A rapazia empregava melhor o seu tempo: também jogava, mas na sua roda não havia nem mesa, nem cartas, nem dados. O seu jogo tinha diretor que, exceção de regra entre os mais, não podia ter menos de cinqüenta anos. Era um homem de estatura muito menos que ordinária, tinha o rosto muito vermelho, cabelos e barbas ruivas, gordo, de pernas arqueadas, ajuntava ao ridículo de sua figura muito espírito; não estava bem senão entre rapazes, por felicidade deles sempre se encontra desses. Tal o diretor da roda dos moços. O Sr. Batista (este é o seu nome) era fértil em jogos; quando um aborrecia, vinha logo outro melhor. Já se havia jogado o do toucador e o do enfermo. O terceiro agradou tanto, que se repetia pela duodécima vez, com aplauso geral, principalmente das moças: era, sem mais nem menos, o jogo da palhinha.

Caso célebre!... já se viu que coincidência!... ora expliquem, se são capazes... Tem-se jogado a palhinha doze vezes e em todas as doze tem a sorte feito com que Filipe abrace D. Clementina e Fabrício D. Joaninha! E sempre, no fim de cada jogo, qualquer das duas recua um passo, como se pouca vontade houvesse nelas de dar o abraço, e fazendo-se coradinha, exclama:

- Quantos abraços!... pois outra vez?...

- Eu já não dei inda agora?... ora isto!...

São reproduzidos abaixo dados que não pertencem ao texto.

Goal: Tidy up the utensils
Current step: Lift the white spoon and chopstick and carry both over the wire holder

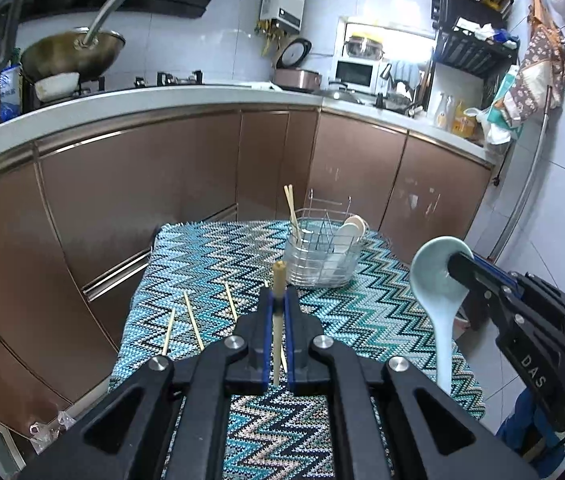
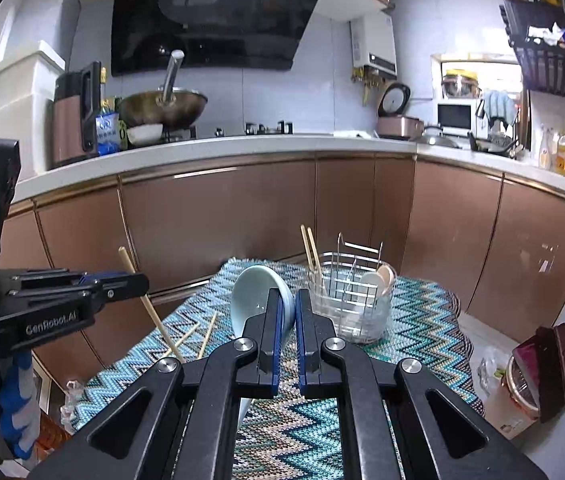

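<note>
Your left gripper [image 1: 278, 300] is clamped tight on a single chopstick [image 1: 278, 320], holding it above the zigzag-patterned table [image 1: 210, 256]. Your right gripper [image 2: 287, 304] pinches the pale blue spoon [image 2: 256, 292] by its bowl, handle hanging down, also clear of the cloth. Three loose chopsticks [image 1: 192, 318] lie on the table's left side, and the wire utensil basket [image 1: 322, 256] sits at the far edge with two chopsticks and spoons inside.

The right gripper [image 1: 458, 266], seen to the right of the left tongs, bears white letters "DAS" on its black body, while the left gripper [image 2: 138, 280], left of the right tongs, reads "GenRobot.AI".
</note>
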`<action>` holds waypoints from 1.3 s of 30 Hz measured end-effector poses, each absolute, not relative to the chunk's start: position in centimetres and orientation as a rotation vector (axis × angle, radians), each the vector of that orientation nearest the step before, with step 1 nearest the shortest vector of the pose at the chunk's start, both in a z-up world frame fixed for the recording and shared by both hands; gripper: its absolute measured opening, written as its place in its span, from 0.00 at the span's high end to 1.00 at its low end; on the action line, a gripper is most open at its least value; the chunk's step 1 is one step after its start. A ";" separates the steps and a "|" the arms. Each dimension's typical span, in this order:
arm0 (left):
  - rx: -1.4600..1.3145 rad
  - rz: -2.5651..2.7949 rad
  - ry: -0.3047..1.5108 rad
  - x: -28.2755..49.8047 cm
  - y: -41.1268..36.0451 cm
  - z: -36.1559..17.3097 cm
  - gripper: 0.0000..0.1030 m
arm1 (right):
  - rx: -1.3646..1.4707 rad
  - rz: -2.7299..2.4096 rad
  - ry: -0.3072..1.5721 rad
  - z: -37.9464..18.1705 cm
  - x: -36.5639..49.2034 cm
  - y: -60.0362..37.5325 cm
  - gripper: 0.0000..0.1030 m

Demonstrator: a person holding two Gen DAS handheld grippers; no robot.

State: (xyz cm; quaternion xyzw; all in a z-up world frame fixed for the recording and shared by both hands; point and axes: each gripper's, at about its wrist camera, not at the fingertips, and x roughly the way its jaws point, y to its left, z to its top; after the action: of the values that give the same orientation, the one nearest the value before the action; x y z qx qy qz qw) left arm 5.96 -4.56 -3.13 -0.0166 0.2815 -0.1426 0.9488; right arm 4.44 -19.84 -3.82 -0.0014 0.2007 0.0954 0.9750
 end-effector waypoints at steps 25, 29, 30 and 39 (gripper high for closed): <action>0.008 -0.210 0.328 -3.8 -3.2 1.5 0.95 | 0.032 0.165 0.174 1.0 -3.2 -19.1 0.94; 0.008 -0.203 0.307 -4.4 -3.2 2.0 0.95 | 0.039 0.165 0.156 1.4 -3.8 -19.2 0.94; 0.006 -0.203 0.305 -4.5 -3.2 2.1 0.95 | 0.038 0.166 0.152 1.4 -3.9 -19.2 0.94; -0.005 -0.195 0.296 -4.6 -2.6 2.0 0.95 | 0.044 0.166 0.134 1.6 -4.2 -19.2 0.94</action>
State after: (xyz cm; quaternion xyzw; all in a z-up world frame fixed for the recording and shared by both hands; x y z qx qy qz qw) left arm -4.60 -2.62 2.05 -0.0024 0.1472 -0.0968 0.9844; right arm -4.16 -19.17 1.59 0.0222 0.0667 0.0826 0.9941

Entre os rapazes, porém, há um que não está absolutamente satisfeito: é Augusto. Será por que no tal jogo da palhinha tem por vezes ficado viúvo?... não! ele esperava isso como castigo de sua inconstância. A causa é outra: a alma da ilha de... não está na sala! Augusto vê o jogo ir indo o seu caminho muito em ordem; não se rasgou ainda nenhum lenço, Filipe ainda não gritou com a dor de nenhum beliscão, tudo se faz em regra e muito direito; a travessa, a inquieta, a buliçosa, a tentaçãozinha não está aí; D. Carolina está ausente!...

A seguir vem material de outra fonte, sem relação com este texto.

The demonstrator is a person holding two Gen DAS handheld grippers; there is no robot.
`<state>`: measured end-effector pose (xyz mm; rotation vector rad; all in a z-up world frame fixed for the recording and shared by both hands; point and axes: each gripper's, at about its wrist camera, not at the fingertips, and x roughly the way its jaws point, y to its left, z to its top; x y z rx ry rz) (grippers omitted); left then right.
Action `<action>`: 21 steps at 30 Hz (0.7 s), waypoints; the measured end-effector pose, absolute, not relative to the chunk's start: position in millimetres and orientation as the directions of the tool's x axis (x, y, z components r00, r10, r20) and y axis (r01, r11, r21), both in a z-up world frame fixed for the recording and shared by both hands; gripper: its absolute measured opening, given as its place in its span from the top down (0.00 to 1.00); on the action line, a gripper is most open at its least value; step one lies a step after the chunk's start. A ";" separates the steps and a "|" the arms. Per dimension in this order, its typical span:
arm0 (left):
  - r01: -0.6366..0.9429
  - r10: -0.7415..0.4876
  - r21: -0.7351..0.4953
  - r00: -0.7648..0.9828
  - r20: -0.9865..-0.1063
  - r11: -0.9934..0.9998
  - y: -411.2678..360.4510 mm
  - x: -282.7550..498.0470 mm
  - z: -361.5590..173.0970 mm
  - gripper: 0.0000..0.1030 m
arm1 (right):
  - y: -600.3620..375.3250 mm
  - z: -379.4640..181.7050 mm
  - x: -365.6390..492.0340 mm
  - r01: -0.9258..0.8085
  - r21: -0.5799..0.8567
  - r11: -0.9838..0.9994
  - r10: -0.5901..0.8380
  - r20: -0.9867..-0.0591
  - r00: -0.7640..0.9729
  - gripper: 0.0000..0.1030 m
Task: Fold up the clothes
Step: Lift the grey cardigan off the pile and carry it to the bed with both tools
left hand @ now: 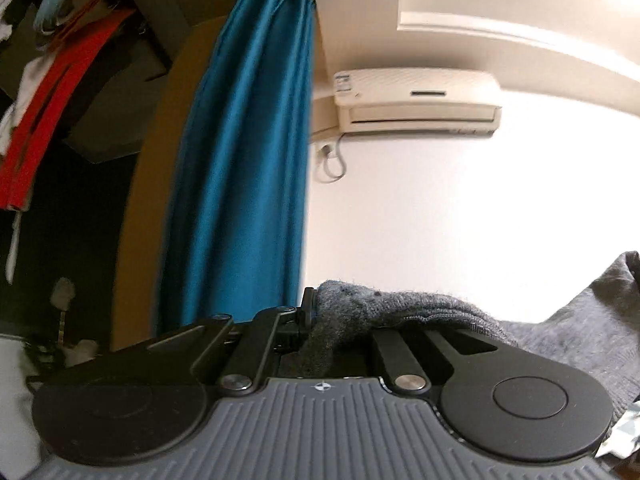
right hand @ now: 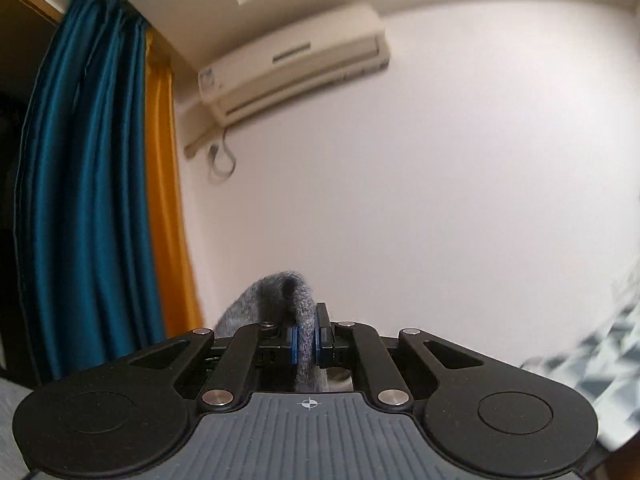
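Observation:
A grey knitted garment (left hand: 404,308) is pinched in my left gripper (left hand: 314,310), which is shut on a bunched edge of it. The cloth drapes to the right over the gripper's right arm and hangs down at the right edge. In the right wrist view my right gripper (right hand: 307,338) is shut on another fold of the same grey garment (right hand: 280,292), squeezed between its blue pads (right hand: 295,344). A loop of cloth arches above and left of the fingers. Both grippers are raised and point slightly upward at the wall.
A white wall with an air conditioner (left hand: 416,100) (right hand: 292,68) fills both views. A teal curtain (left hand: 244,168) (right hand: 84,200) hangs at the left, with an orange curtain (right hand: 166,208) beside it. Red hanging items (left hand: 52,100) show far left. Patterned fabric (right hand: 600,364) lies at lower right.

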<state>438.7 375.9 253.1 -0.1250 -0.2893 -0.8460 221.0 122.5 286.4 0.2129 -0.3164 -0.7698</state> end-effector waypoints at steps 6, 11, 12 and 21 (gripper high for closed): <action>0.783 -0.752 -0.011 0.601 0.270 0.622 302.2 369.8 240.2 0.95 | 92.5 278.0 111.3 0.716 0.214 0.665 -0.746 0.139 0.651 0.94; 0.786 -0.765 -0.032 0.610 0.207 0.618 224.7 270.0 218.8 0.95 | 52.7 249.9 -6.6 0.744 0.180 0.644 -0.761 0.050 0.647 0.94; 0.787 -0.769 -0.031 0.610 0.193 0.616 212.4 249.2 215.2 0.95 | 42.2 242.7 -32.6 0.749 0.180 0.637 -0.765 0.032 0.643 0.94; 0.892 -0.888 -0.017 0.452 0.090 0.452 59.7 100.1 187.2 0.96 | -33.2 194.8 -207.5 0.835 0.133 0.534 -0.829 -0.111 0.548 0.94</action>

Com efeito, Augusto, sem amar D. Carolina (ele assim o pensa), já faz dela idéia absolutamente diversa da que fazia ainda há poucas horas. Agora, segundo ele, a interessante Moreninha é, na verdade, travessa, mas a cada travessura ajunta tanta graça, que tudo se lhe perdoa. D. Carolina é o prazer em ebulição; se é inquieta e buliçosa, está em sê-lo a sua maior graça; aquele rosto moreno, vivo e delicado, aquele corpinho, ligeiro como abelha, perderia metade de que vale, se não estivesse em contínua agitação.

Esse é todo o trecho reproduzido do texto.